== DIRECTIONS ==
Beneath this task is a listing; retype all of it exactly.
>>>
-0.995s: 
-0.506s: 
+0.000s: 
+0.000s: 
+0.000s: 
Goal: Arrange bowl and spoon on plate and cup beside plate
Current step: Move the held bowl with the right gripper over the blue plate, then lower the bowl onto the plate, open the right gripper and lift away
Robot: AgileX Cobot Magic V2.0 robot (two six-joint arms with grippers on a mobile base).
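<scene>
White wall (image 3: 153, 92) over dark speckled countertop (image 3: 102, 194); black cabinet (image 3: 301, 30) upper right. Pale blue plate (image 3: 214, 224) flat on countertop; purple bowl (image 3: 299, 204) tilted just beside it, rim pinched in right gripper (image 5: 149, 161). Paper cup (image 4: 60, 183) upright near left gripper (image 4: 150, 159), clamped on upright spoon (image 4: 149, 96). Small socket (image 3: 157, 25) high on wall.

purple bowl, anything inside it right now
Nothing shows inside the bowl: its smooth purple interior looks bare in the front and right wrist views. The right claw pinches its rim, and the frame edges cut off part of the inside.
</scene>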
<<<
== WRITTEN ANSWER ==
-0.995s: 
-0.506s: 
+0.000s: 
+0.000s: 
+0.000s: 
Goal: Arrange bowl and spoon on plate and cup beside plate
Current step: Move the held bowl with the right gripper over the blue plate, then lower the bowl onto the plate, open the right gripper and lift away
Robot: AgileX Cobot Magic V2.0 robot (two six-joint arms with grippers on a mobile base).
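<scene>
White wall (image 3: 153, 92) over dark speckled countertop (image 3: 102, 194); black cabinet (image 3: 301, 30) upper right. Pale blue plate (image 3: 214, 224) flat on countertop; purple bowl (image 3: 299, 204) tilted just beside it, rim pinched in right gripper (image 5: 149, 161). Paper cup (image 4: 60, 183) upright near left gripper (image 4: 150, 159), clamped on upright spoon (image 4: 149, 96). Small socket (image 3: 157, 25) high on wall.

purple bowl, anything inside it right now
Nothing shows inside the bowl: its smooth purple interior looks bare in the front and right wrist views. The right claw pinches its rim, and the frame edges cut off part of the inside.
</scene>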

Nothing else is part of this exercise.